**** Stored data

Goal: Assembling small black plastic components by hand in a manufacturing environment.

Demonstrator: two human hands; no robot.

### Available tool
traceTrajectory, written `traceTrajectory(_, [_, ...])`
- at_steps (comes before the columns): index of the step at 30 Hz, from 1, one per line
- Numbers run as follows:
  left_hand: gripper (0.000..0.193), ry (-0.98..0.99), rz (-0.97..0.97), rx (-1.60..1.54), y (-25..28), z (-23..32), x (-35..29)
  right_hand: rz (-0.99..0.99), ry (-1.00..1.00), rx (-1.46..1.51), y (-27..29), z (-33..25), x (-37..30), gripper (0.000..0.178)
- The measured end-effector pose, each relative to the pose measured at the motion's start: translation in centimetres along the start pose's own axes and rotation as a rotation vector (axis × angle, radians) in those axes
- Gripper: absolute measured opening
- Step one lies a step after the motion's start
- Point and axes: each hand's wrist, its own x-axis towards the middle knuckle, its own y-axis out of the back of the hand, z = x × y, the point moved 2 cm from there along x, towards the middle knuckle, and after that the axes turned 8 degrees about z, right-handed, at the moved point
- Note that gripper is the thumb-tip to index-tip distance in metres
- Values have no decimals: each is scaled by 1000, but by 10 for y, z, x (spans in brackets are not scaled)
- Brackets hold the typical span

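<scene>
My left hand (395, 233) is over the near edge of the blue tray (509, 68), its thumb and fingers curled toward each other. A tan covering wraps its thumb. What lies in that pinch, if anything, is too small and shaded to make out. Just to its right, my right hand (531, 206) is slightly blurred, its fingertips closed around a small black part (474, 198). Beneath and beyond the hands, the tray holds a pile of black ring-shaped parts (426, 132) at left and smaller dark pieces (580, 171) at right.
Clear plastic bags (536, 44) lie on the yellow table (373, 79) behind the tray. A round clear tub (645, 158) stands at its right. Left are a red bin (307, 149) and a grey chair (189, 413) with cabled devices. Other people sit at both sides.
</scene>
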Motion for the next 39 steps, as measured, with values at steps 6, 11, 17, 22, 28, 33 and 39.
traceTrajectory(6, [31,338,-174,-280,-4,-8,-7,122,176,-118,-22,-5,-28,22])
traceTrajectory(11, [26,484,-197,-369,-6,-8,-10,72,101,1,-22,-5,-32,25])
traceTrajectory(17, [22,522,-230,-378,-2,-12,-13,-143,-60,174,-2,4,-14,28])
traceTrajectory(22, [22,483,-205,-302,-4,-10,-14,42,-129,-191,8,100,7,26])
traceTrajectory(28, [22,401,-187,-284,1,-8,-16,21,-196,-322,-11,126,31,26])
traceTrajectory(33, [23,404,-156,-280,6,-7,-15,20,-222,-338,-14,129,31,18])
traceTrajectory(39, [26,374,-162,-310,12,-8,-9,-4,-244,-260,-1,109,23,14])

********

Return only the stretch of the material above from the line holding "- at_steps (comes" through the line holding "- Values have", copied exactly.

- at_steps (comes before the columns): index of the step at 30 Hz, from 1, one per line
- Numbers run as follows:
  left_hand: gripper (0.000..0.193), ry (-0.98..0.99), rz (-0.97..0.97), rx (-1.60..1.54), y (-25..28), z (-23..32), x (-35..29)
  right_hand: rz (-0.99..0.99), ry (-1.00..1.00), rx (-1.46..1.51), y (-27..29), z (-33..25), x (-37..30), gripper (0.000..0.178)
- The measured end-effector pose, each relative to the pose measured at the motion's start: translation in centimetres along the start pose's own axes and rotation as a rotation vector (axis × angle, radians) in those axes
- Gripper: absolute measured opening
- Step one lies a step after the motion's start
- Point and axes: each hand's wrist, its own x-axis towards the middle knuckle, its own y-axis out of the back of the hand, z = x × y, the point moved 2 cm from there along x, towards the middle knuckle, and after that the axes turned 8 degrees about z, right-handed, at the moved point
- Note that gripper is the thumb-tip to index-tip distance in metres
- Values have no decimals: each is scaled by 1000, but by 10 for y, z, x (spans in brackets are not scaled)

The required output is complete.